Me: I want a labrador but all the pet shops are too expensive
Her: Have you tried dog pounds?
Me: Yeah, but apparently it’s ‘not a real currency’

@freudianscript

Welcome to twitter- Please stand by, someone will disagree with you shortly.

@staceaustin

Walked in for bread, walked out with 6 bottles of wine.
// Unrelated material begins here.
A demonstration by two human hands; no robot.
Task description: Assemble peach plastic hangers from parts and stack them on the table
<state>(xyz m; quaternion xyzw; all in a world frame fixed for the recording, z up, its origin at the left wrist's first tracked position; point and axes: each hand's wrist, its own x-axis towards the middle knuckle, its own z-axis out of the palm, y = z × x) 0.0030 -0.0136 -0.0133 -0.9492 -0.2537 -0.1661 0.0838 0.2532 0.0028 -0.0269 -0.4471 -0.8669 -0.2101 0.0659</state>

Now we’re having communion for dinner.

@kimt205

Eaten so many blue cheese stuffed olives today that it feels like France and Greece are waging a war for land in my intestines.

@Kids_kubed

Dear toilet paper companies

I think it’s safe to say you can stop airing tv commercials

@KentWGraham

Given their destructive force to homes, kids’ birthday parties should get names like hurricanes do. Birthday Party Hugo.

@hardlyrelevant

“If anyone has a reason why these two should not be wed, speak now or forever hold your peace”

(from the back)
He saw Creed live in 2003

@Jimmywibbles

*4YO and I slo-mo run towards each other*

4: I didn’t pee the bed daddy!

Me: Me neither!

*big hug*

It was a big night for both of us.

@TheBoydP

Can’t, I’m in big trouble with the wife. I invited a couple to a party that she’s planning without telling her.

@ShortSleeveSuit

ME: what time would you like me at the restaurant?